> WORK INSTRUCTION
Locate the line that contains "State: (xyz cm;", then copy it and all later lines of the data below exactly, through the last one.

> MATERIAL PROVIDED
--
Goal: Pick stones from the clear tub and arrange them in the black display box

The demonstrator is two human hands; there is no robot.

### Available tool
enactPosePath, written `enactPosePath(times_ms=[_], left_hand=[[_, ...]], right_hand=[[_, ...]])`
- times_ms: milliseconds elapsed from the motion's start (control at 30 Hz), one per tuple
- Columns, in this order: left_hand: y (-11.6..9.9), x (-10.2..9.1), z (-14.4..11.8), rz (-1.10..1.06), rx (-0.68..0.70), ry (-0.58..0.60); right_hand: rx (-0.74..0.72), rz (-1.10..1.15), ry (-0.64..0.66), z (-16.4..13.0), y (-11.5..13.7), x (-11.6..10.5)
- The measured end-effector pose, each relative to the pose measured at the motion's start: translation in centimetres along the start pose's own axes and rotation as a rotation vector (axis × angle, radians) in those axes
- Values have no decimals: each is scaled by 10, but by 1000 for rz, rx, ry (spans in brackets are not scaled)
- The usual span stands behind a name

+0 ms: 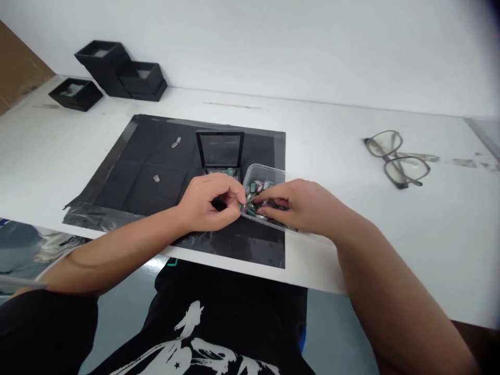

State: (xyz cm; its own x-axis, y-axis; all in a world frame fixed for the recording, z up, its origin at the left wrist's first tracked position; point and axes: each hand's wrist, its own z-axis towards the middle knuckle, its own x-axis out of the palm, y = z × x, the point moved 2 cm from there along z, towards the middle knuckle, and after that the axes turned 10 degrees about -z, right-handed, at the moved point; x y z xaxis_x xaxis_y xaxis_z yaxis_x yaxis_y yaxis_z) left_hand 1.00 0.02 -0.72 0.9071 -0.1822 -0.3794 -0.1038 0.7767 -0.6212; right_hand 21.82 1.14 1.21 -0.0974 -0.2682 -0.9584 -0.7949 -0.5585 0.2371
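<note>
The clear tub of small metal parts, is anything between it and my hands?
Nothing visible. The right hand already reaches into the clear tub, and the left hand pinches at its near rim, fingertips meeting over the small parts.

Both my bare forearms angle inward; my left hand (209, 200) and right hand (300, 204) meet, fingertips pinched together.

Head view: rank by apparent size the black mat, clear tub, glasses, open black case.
1. black mat
2. glasses
3. clear tub, partly hidden by the right hand
4. open black case; close to the tub, unsure.
</note>
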Motion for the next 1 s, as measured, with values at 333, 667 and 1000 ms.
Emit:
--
> ANSWER BOX
State: (xyz cm; its own x-axis, y-axis; all in a world frame fixed for the recording, z up, its origin at the left wrist's first tracked position; point and axes: each hand's wrist, its own z-axis towards the middle knuckle, its own x-axis out of the palm, y = z × x, the point moved 2 cm from there along z, towards the middle knuckle, and after that the axes turned 10 degrees about -z, right-handed, at the moved point; x y z xaxis_x xaxis_y xaxis_z yaxis_x yaxis_y yaxis_z) left_hand 1.00 0.02 -0.72 0.9071 -0.1822 -0.3794 -0.1038 0.7767 -0.6212; right_hand 21.82 1.14 1.21 -0.0974 -0.2682 -0.9584 -0.7949 -0.5585 0.2371
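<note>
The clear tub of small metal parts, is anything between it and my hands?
Nothing visible. The right hand already reaches into the clear tub, and the left hand pinches at its near rim, fingertips meeting over the small parts.

Both my bare forearms angle inward; my left hand (209, 200) and right hand (300, 204) meet, fingertips pinched together.

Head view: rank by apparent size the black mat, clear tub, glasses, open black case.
1. black mat
2. glasses
3. clear tub, partly hidden by the right hand
4. open black case; close to the tub, unsure.
</note>
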Motion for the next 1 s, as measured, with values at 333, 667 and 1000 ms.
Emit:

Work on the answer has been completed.